The Nutria that ate my yard!

By Kyle Spinks, THPRD Natural Resources Technician

With so many streams, small ponds, and wetlands in Cedar Mill, it’s not surprising that our water-loving wildlife neighbors do so well. One of the most successful of these is the nutria, an exotic rodent from South America. Adults weigh in at 15-20 pounds and look like a very large rat, with brown fur, a hairless tail, and large, orange front teeth. Nutria have a light patch of fur directly in front of the ears, distinguishing them from beavers, which are all brown and usually larger.

Nutria are typically nocturnal. They share habitat with muskrats and beaver, both of which are nocturnal, so they may adjust their behavior to a daytime regimen to fit in the niche better and avoid conflicts and competition for resources.

Nutria were introduced back in the 1930s and actively promoted by entrepreneurs to fur farming operations through the 1950s and 60s. Many animals escaped or were released and successfully colonized the Willamette Valley, taking advantage of the surplus of food and the mild winters. Farmers soon recognized these animals as a nuisance: crops were eaten by these voracious vegetarians, and the banks of irrigation canals and ponds began collapsing as the extensive tunnel systems became saturated.

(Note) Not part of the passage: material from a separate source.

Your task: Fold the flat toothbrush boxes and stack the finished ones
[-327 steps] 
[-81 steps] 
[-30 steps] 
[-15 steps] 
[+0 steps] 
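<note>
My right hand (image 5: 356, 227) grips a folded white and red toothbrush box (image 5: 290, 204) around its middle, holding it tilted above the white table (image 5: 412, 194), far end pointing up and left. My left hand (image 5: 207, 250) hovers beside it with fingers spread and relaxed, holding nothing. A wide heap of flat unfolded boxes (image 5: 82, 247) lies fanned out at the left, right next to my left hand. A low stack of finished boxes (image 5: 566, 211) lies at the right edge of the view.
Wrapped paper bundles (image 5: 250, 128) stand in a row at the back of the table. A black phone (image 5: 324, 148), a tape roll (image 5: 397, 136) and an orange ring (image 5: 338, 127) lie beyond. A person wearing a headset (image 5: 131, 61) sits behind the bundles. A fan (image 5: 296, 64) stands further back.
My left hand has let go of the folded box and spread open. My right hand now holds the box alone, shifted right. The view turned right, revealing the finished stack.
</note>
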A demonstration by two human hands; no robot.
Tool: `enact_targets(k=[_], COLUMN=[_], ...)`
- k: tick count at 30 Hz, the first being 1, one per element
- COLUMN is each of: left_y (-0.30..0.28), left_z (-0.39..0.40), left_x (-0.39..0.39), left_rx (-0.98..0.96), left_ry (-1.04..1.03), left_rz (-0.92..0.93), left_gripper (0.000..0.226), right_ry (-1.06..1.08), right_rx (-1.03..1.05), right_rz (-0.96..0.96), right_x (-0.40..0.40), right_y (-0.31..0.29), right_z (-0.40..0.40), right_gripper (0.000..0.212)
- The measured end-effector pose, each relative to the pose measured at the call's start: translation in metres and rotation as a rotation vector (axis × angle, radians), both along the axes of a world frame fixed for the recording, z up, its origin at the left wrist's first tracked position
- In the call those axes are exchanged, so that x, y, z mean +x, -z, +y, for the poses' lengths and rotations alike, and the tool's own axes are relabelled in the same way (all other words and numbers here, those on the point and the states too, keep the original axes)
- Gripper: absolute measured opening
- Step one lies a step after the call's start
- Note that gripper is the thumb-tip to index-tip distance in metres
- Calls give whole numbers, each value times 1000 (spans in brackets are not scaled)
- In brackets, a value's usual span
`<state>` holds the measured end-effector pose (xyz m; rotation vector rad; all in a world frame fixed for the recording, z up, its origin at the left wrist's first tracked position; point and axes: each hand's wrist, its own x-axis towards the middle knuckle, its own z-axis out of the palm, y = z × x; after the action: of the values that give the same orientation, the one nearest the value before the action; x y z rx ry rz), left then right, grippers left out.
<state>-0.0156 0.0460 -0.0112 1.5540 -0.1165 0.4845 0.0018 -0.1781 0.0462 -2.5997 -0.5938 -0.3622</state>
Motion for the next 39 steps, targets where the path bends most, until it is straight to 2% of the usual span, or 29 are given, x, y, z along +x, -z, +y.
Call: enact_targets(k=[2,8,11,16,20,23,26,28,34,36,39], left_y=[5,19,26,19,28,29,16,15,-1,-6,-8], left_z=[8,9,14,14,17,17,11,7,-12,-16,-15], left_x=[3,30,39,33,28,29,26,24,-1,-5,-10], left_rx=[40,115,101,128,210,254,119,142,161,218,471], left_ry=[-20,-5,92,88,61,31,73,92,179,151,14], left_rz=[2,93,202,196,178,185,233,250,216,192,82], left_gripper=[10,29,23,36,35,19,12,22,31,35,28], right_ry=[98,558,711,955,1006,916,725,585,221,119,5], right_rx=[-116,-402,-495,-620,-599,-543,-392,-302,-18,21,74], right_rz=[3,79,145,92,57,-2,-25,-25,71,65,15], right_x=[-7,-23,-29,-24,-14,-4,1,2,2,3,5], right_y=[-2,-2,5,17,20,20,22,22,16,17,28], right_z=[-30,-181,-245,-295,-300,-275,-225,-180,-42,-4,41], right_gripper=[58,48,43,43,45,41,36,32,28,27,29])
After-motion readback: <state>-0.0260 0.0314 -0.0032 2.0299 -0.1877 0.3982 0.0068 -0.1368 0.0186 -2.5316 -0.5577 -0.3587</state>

These problems have continued through the present day, but have moved into suburbia as well. People who live next to wetlands see their lawns and garden plants eaten and the streambanks next to their yards becoming honeycombed. Wetland restoration sites are impacted too, and Clean Water Services estimates $1-2 extra cost per plant to protect their native plantings in Washington County.

If you find them in your yard, try scaring them away with loud noises, but don’t try to touch or pick them up and make sure to keep small pets clear of them. Nutria can be quite aggressive and there are reports of people and animals being bitten or scratched, especially when a mother is protecting her young.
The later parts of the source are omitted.